EXERCISE PROMPT
Only certain lines below are wanted: those starting at the line containing "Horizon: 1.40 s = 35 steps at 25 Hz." and ending at the line containing "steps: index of", both included, each retyped exactly.

DATA TO EXAMINE
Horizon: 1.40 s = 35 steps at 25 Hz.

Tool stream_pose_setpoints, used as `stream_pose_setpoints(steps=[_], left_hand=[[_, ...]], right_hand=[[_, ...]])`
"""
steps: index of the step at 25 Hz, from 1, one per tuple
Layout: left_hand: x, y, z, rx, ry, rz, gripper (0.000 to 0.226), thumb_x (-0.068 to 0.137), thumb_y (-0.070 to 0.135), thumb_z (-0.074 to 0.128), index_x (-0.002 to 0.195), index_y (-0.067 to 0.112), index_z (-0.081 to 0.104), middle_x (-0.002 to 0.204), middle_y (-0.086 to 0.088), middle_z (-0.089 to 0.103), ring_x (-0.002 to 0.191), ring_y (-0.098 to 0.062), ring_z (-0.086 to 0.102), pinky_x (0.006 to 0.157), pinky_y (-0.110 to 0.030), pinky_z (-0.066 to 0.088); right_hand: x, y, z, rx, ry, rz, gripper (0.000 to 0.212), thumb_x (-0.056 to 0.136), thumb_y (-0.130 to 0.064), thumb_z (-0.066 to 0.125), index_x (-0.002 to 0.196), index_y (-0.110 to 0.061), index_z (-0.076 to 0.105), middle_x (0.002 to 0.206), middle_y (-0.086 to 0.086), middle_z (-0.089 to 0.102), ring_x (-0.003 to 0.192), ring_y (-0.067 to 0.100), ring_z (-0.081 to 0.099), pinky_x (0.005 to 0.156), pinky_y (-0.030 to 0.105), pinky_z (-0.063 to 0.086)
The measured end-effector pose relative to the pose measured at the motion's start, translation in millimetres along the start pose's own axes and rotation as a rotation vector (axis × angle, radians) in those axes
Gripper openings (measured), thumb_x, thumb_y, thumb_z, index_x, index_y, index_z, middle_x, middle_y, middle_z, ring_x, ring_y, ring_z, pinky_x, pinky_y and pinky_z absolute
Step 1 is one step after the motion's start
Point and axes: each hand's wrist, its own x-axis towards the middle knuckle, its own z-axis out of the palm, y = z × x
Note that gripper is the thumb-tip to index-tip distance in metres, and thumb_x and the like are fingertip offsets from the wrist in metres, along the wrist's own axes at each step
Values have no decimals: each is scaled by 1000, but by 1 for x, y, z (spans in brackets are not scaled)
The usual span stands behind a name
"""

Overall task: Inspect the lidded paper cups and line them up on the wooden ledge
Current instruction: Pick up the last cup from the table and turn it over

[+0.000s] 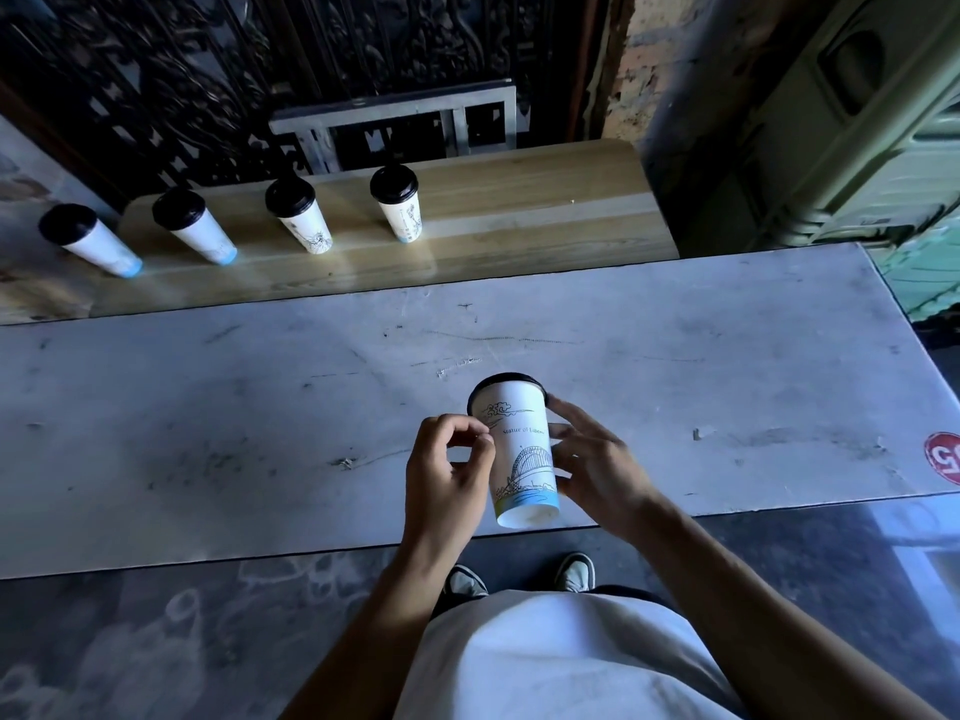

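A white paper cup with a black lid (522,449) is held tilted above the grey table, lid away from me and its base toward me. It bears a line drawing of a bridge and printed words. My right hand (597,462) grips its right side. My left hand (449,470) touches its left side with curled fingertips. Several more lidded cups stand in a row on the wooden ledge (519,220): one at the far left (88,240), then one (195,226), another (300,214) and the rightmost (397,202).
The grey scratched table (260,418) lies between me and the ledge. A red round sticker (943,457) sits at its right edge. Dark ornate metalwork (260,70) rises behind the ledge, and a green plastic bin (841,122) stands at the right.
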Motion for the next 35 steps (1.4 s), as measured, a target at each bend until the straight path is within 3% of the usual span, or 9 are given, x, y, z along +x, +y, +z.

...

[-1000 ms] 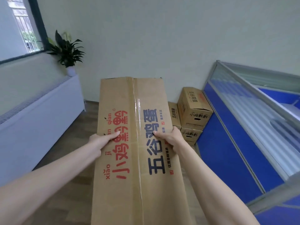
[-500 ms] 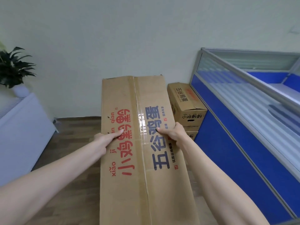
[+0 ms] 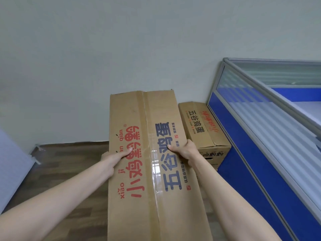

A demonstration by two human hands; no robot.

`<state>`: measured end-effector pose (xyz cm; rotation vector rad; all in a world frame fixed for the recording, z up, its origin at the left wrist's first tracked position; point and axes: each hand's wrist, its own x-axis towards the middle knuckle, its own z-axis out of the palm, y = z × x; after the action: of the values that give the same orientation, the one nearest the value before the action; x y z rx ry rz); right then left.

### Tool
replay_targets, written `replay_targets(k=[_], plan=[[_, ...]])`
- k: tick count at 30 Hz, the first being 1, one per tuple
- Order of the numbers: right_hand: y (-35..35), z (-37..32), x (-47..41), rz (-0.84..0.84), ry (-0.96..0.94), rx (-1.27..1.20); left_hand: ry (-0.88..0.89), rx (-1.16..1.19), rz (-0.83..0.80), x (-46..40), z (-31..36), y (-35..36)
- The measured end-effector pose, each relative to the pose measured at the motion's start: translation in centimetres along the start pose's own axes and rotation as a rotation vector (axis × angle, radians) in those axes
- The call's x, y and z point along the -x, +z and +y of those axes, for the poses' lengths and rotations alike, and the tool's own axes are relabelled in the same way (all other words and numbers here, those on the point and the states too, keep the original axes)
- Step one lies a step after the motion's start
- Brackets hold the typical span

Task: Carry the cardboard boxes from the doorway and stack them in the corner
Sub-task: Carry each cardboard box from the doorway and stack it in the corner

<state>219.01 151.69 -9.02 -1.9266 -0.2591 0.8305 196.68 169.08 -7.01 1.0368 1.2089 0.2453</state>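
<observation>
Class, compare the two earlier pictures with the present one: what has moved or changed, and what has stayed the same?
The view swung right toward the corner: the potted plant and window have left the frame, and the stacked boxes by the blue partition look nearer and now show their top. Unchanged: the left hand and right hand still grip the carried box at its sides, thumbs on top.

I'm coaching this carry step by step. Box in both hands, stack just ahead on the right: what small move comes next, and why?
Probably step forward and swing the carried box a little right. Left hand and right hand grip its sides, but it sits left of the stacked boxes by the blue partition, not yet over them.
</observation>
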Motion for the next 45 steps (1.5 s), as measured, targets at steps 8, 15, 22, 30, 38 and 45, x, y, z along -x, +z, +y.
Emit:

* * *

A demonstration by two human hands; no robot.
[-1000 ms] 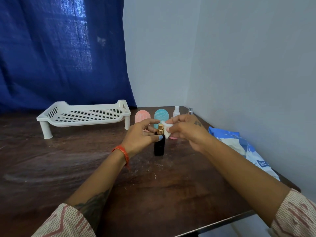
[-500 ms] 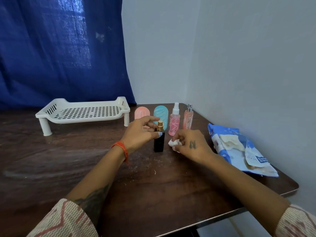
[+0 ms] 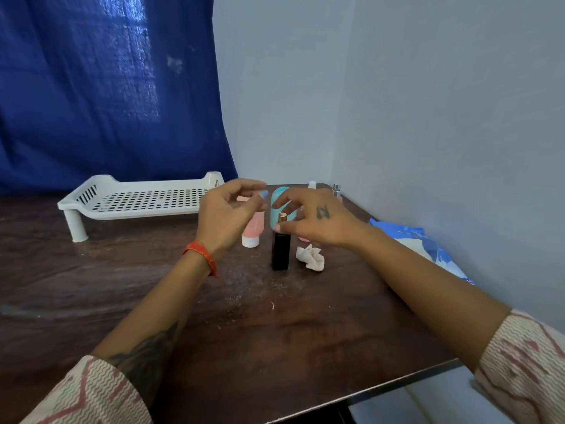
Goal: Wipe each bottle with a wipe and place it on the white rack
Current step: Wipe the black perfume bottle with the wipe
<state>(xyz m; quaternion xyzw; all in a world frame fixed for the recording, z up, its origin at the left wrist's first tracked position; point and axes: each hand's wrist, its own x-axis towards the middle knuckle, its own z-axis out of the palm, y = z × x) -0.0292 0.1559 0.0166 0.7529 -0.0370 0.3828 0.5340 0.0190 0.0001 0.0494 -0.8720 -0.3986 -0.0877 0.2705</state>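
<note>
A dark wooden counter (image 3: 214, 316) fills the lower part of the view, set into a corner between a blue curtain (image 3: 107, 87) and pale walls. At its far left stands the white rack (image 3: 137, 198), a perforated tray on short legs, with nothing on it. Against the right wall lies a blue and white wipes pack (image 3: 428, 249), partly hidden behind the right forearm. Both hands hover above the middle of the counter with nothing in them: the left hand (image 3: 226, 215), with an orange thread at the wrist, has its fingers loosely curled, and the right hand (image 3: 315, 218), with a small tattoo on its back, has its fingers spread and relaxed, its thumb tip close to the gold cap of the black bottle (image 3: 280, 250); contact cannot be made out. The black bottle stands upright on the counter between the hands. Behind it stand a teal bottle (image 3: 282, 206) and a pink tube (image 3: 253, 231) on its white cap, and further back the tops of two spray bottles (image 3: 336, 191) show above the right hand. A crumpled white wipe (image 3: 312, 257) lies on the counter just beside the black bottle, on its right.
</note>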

OUTPUT
Horizon: 1.40 s = 35 steps at 25 Hz.

Tool stream_pose_setpoints, used as `stream_pose_setpoints(steps=[_], left_hand=[[_, ...]], right_hand=[[_, ...]])`
"""
steps: index of the step at 25 Hz, from 1, one per tuple

This is the complete answer to the exercise.